11- Tarım Bakanlığı içe dönük bir kuruluş halindedir. Bakanlığın, yeniden yapılanmanın ilkeleri olarak ortaya koydukları, aslında bakanlığın görev ve sorumluluklarına bazı kurumların görev ve sorumlulukları da eklenerek yazılmış edebi bir cümle şeklindedir. Bakanlık, üreticilerin gelmesini beklemek yerine dışa dönük olarak sürekli araştıran, eğiten, bilgilendiren bir kuruluş haline getirilmelidir.
12- Rekabet gücü hiç bir zaman müdahaleci politikalarla arttırılamaz.

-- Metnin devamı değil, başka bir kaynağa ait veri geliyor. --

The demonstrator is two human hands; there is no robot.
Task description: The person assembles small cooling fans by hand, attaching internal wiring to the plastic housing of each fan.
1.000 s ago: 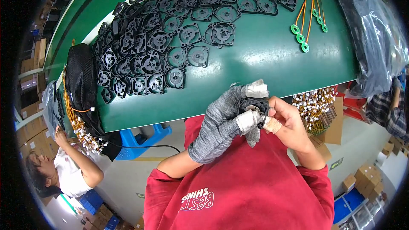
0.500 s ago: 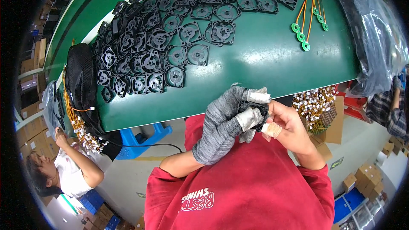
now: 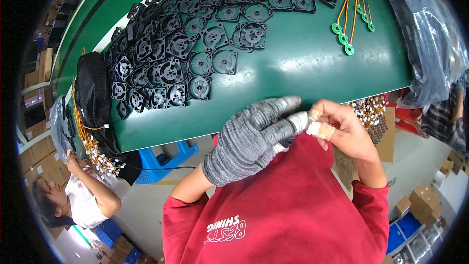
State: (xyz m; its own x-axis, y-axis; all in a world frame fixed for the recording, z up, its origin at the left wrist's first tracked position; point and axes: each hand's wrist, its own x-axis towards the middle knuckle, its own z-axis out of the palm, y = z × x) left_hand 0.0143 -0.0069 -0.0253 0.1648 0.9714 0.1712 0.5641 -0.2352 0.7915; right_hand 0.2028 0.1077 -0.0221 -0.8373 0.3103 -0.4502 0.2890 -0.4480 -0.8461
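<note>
Holding both hands together just off the near edge of the bench, closer to its right end than its left. Gloved on the left hand, with fingers stretched forward and the taped tip of one meeting the right hand. Bare on that side but for tape, with thumb and finger drawn together at the gloved tip; impossible to make out anything pinched between. Beneath the left hand, in front of the red shirt, showing only a sliver of a dark piece, too hidden to judge as gripped or merely resting. On the bench, spread from the far edge down toward the near left corner, many square black frames, some overlapping. Toward the far right corner, green rings on orange wires, not far from a clear plastic bag along the right edge. Likeliest to go wrong: dropping the dark piece to the floor, through slack gloved fingers or a snag on loose tape. Also possible: a clumsy, skewed hold, from feel dulled by cloth and tape; tangled orange wires, from a tug at the bag; or frames sliding, from a knock against the overlapping ones
</note>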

Rekabet gücü (competitiveness), üretici veya müteşebbisin varolma mücadelesinin bir sonucu olarak ortaya çıkar.
ÇÖZÜM
1- Devlet, tarım ürünlerinin kayıtlı ekonomi içine alınmasında, tarımsal politikalardan ziyade mali politikaları kullanmalıdır.
2- Devlet,kötü tohumluk, ürün çeşitliliği, hastalıklarla mücadele vb. problemlerin çözümünü, serbest rekabet ortamında kaliteye göre fiyat oluşumunu ortaya koyarak sağlayacak piyasaların oluşması ve çalışmasına bırakmalıdır.
3- Tarımsal destekleme alımları yerine, üreticiye belirli bir geliri garanti edecek (toprak büyüklüğüne ve hayat standardına göre ölçülerek
ödenecek) fakat üreticiyi daha fazla gelir elde etmek yönünde kaliteli ve verimli üretime sevk edecek doğrudan gelir desteği sisteminin
uygulanması.
4- Üreticilere, ürettikleri her ürünün devlet tarafından alım garantisinin olmadığının ve ne üretiyorlarsa onun karşılığını serbest piyasa
koşullarında alacaklarının anlatılması.
5- Doğrudan gelir desteği üzerine üreticinin maksimum geliri koyabilmesinin kaliteye göre piyasada bulacağı fiyat olacağının anlatılması ve bu
fiyatları bulabileceği ortam borsalar olduğuna göre borsaların ülke derinliğine sahip etkin kurumlar haline getirilmesi,
6- Ürün Borsalarının gelişmesi için devletin piyasalardaki rolünün sınırlandırılması, gerekli mevzuatın en kısa zamanda oluşturulması gerekmektedir.
7- Uygulamaya konulan mevzuatla, üretici birliklerinin, özel ve tüzel kişilerin depolama yapabilmesine, depo makbuzları ile yeni finansal
enstrümanların geliştirilebilmesine olanak sağlanmalıdır.
8- Serbest rekabet ortamında kaliteli ürünler daha fazla fiyatlarla alıcı bulacağından, üreticiler daha iyi tohumluk, daha verimli üretim metodları, daha bilimsel üretim vb. konularda daha duyarlı hale gelecekler ve tarım bakanlığının ilke olarak ortaya koyduğu bazı konular kendiliğinden çözümlenecektir.
9- Borsaların kendilerinden beklenenleri yerine getirebilmeleri, batıdaki muadilleri ile aynı şekilde örgütlenebilmeleri ve faaliyet gösterebilmeleri için gerekli ortamın sağlanması,
10- DPT ve Polatlı Ticaret Borsasının önerdiği şekilde politikaların uygulanması,
Tarım kesiminin problemlerinin büyük oranda çözümünü sağlayacaktır.